Employees complained about Tagliaferri’s lack of transparency regarding layoffs and schedule changes. After the yoga and meditation program was canceled in October – free classes were a mainstay of Compound’s wellness mission – yoga instructor Rebecca Rose Spring sent an email to staff.

“How am I supposed to feel comfortable providing wellness services in an organization that hasn’t been transparent about what’s going on internally? Ressler said in this email. Ressler, who uses them / them pronouns, later added that during their year of part-time employment, they had never met Tagliaferri.

On its website, Compound describes itself as “a new space for culture and community to promote connectivity and belonging”. But some wondered if the art space was truly connected with its neighborhood in Long Beach’s Zaferia neighborhood.
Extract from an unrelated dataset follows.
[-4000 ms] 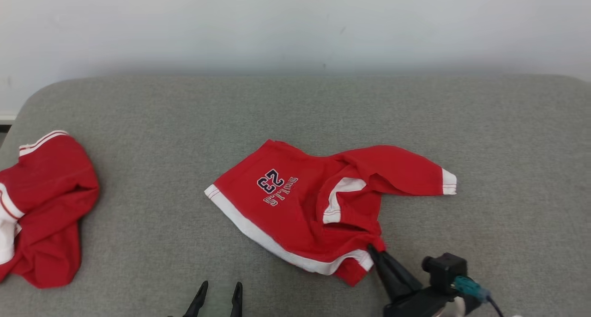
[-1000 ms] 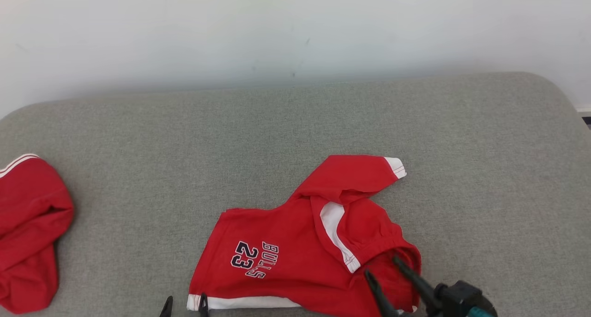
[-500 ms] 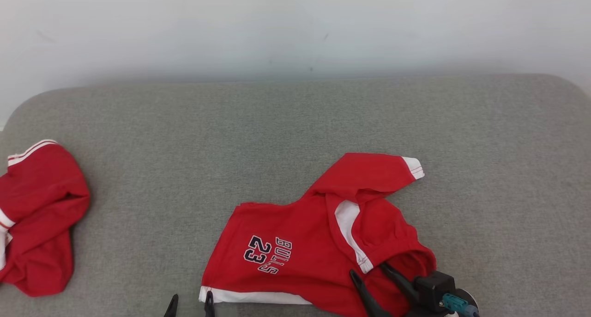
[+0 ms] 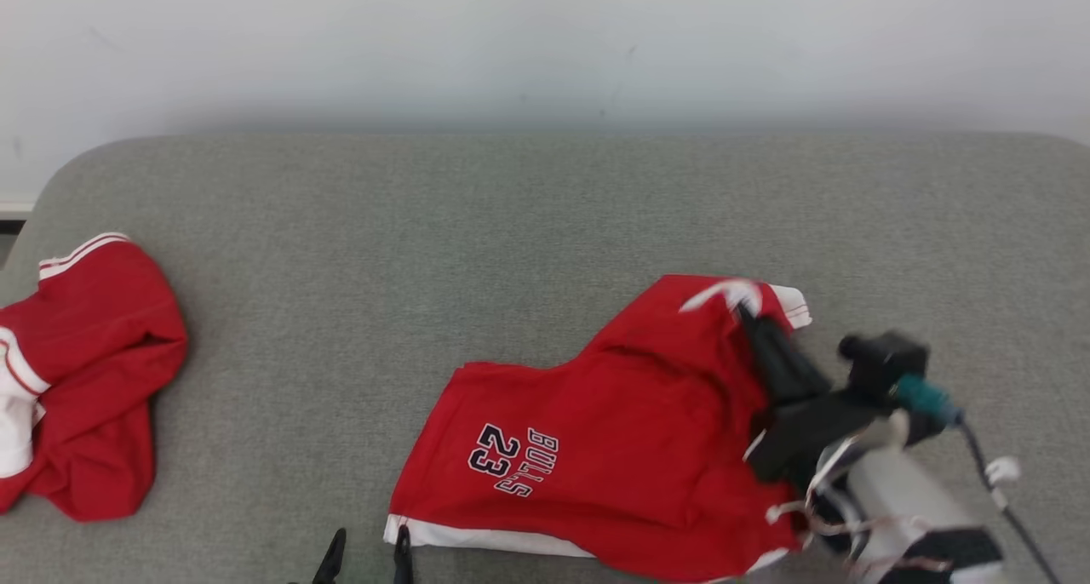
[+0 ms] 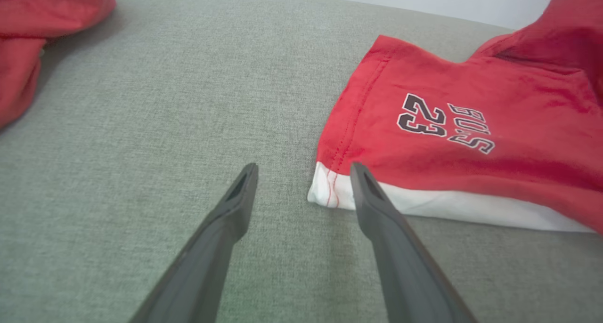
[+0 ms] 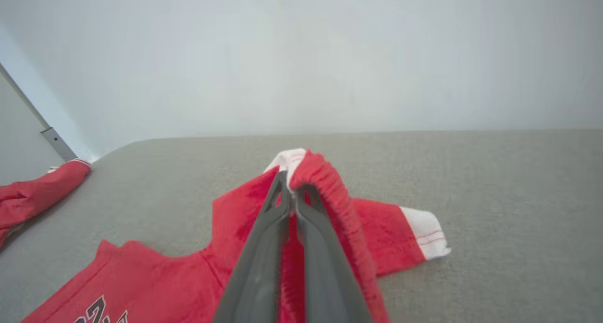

In November, Compound went from an open-door policy – it was free to walk-in people during opening hours – to a free policy, by appointment only. No statement was made to the community explaining the less accessible mandate.

Since its inception, Compound has presented immersive installations by LA artist Glenn Kaino that speak of empathy and hope; a talk by land artist Lita Albuquerque on how his work relates to meditation and creativity; and an exhibition of paintings, sculptures, photographs and video and film installations, titled “Radical Empathy”, by artists such as Leslie Hewitt, EJ Hill, Rodney McMillian, Jason Moran and Rick Lowe. These works were all taken from Tagliaferri’s personal collection.

“Radical empathy” was meant to illuminate “the light at the end of the tunnel of this moment,” Firstenberg told The Times last year, referring to the pandemic.

But who will stay at Compound to bask in this light?

“We had to downsize to weather the storm,” Tagliaferri said. “But we still have ambitious plans for Compound, including being open most Fridays and Sundays in December to see the last of Glenn Kaino’s ‘Tidepools’ before the last day of December 19th. We are excited to reappear in 2022 with more activities, such as wellness programs and more content, like the exhibition “Chaos to Cosmos” by Lauri Firstenberg, “addressing nature, beauty and the mysteries of the universe ”.